44 compréhension et interprétation reste aujourd’hui encore un point d’achoppement des modèles théoriques et didactiques qui se sont efforcés ces vingt dernières années de penser ces notions, notamment dans le cadre de l’école primaire. Le constat de ces difficultés, comme nous l’avons mentionné dans notre introduction générale, est à l’origine de notre recherche doctorale. Rappelons par ailleurs qu’un des objectifs principaux de notre thèse est de proposer un modèle didactique adossé au paradigme de la problématisation à même de formaliser l’articulation de ces deux notions (cf. notre hypothèse de recherche 3 – Introduction générale).

Dilthey, au tournant des XIXe et XXe, enrichit l’herméneutique d’une tâche nouvelle (cf. Grondin, 2006/2017, chap. II) en définissant la compréhension comme méthode de connaissance commune à toutes les sciences humaines (la littérature, l’histoire, la philosophie, la théologie). Si la compréhension peut être caractérisée comme telle selon lui, c’est certes parce que, dans la lignée de la réflexion de Schleiermacher, cette activité, désormais spécifique des sciences humaines, s’enracine dans la quête de sens propre à toute existence. Mais, s’intéressant plus spécifiquement à l’interprétation des textes, Schleiermacher avait proposé de considérer cette dernière comme la reconstruction du sens voulu par l’auteur dans la perspective de « comprendre [ce dernier] mieux qu’il ne s’était compris lui-même », suivant sa célèbre formule (Gadamer, 1976/1996, p. 311). Dilthey applique à la connaissance historique la même méthode : il s’agit de se transposer dans le passé pour mieux appréhender les périodes qui nous précédés (cf. Vultur, Ibid.). Si nous évoquons les propositions de Schleiermacher et de Dilthey, c’est parce qu’elles vont influencer longtemps l’enseignement de la littérature qui, jusqu’à l’émergence des théories structuralistes et même bien au-delà, va être pensé par rapport à cette intention de l’auteur qu’il s’agirait de retrouver pour comprendre-interpréter le texte. C. Tauveron (2001) pense même qu’une telle conception reste grandement partagée au début du XXe par bon nombre d’enseignant·e·s de l’école élémentaire.
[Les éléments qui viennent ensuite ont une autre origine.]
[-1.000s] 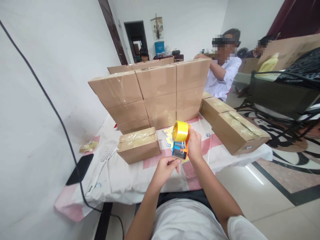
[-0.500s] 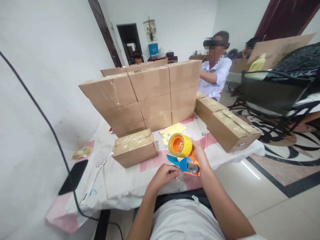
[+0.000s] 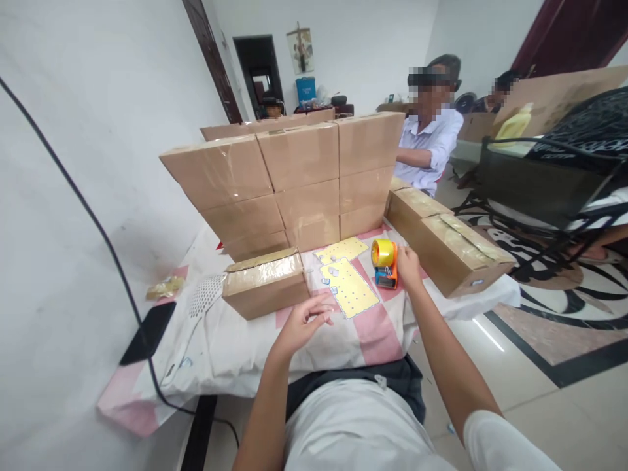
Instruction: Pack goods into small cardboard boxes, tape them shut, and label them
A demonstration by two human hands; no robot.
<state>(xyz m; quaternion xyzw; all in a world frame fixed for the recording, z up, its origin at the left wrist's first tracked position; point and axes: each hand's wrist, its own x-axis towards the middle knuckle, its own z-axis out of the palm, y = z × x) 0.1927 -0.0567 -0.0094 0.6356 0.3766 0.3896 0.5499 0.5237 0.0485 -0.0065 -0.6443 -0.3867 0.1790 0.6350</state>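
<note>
Two bare hands work at a cloth-covered bench (image 3: 235, 353): the right hand (image 3: 408, 267) grips an orange tape dispenser (image 3: 384, 263) standing on it, the left hand (image 3: 303, 322) hovers empty, fingers loose. One sealed carton (image 3: 265, 282) lies nearby (stacked cartons (image 3: 294, 183) behind); yellow punched sheets (image 3: 349, 288) remain unpacked.

Table under white-and-pink cloth (image 3: 245, 353): stacked brown cardboard boxes (image 3: 294, 183), single taped box (image 3: 265, 282), yellow dotted sheets (image 3: 349, 288), orange tape dispenser (image 3: 384, 263) (yellow roll), white mesh skimmer (image 3: 206, 296), black phone (image 3: 146, 332).
</note>
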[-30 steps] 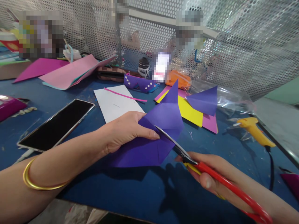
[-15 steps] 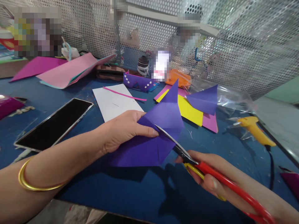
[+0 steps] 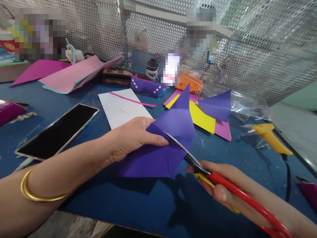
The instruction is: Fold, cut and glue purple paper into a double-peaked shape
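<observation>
Left hand point(image 3: 131, 137) beside phone point(image 3: 58, 130)

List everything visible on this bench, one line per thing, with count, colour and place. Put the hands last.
folded paper: 1, purple, centre, held above the table
scissors: 1, red and yellow handles, lower right, blades on the folded paper
smartphone: 1, black screen, left of centre
white sheet: 1, white, behind the left hand, a thin pink strip on it
paper stack: yellow, pink and purple pieces, right of centre
glue gun: 1, yellow, far right
pink sheets: several, pink and magenta, back left
plastic bag: 1, clear, back right
table: 1, blue
bangle: 1, gold, on the left wrist
left hand: pinches the folded paper
right hand: grips the scissors
</observation>
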Motion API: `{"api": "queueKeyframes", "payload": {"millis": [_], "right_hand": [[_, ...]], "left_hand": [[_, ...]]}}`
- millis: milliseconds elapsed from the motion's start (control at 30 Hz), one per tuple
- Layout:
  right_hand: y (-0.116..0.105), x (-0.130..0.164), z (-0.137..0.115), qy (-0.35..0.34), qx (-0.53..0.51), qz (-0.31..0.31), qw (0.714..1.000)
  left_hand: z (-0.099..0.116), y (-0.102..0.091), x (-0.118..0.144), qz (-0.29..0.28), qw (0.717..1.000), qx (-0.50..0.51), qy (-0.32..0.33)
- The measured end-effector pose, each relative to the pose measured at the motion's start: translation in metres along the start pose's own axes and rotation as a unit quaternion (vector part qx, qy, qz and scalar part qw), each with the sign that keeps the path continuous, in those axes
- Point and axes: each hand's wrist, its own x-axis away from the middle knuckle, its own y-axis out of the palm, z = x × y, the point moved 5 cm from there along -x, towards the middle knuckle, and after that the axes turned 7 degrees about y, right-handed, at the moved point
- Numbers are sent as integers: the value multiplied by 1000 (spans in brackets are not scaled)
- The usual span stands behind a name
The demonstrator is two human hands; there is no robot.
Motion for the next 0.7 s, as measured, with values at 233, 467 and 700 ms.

Si cette affirmation mériterait certainement d’être nuancée, il nous semble en revanche que la manière dont certaines théories issues de la psychologie cognitive ou de l’esthétique de la réception conçoivent la compréhension-interprétation d’un texte reste marquée par le postulat hérité de Schleiermacher et Dilthey suivant lequel il existerait un sens « objectif » du texte, transcendant à sa lecture, même si ce dernier ne pourrait pas être concrétisé comme tel sans l’activité du lecteur. Nous verrons ainsi dans notre partie II que les propositions didactiques émanant des théories de la psychologie cognitive envisagent essentiellement la compréhension comme cette activité visant à (re)construire la cohérence du texte lu comme si cette dernière en était une propriété immanente, et non pas d’abord un acte de projection du lecteur. Dans notre partie III, nous montrerons comment la didactique de la littérature s’est au contraire affranchie peu à peu de ce postulat, notamment en lien avec des recherches comme celle d’Y. Citton qui, dans la lignée de S. Fish, R. Rorty ou M. Charles, remet en cause l’existence « objective » d’un sens inhérent aux structures du texte.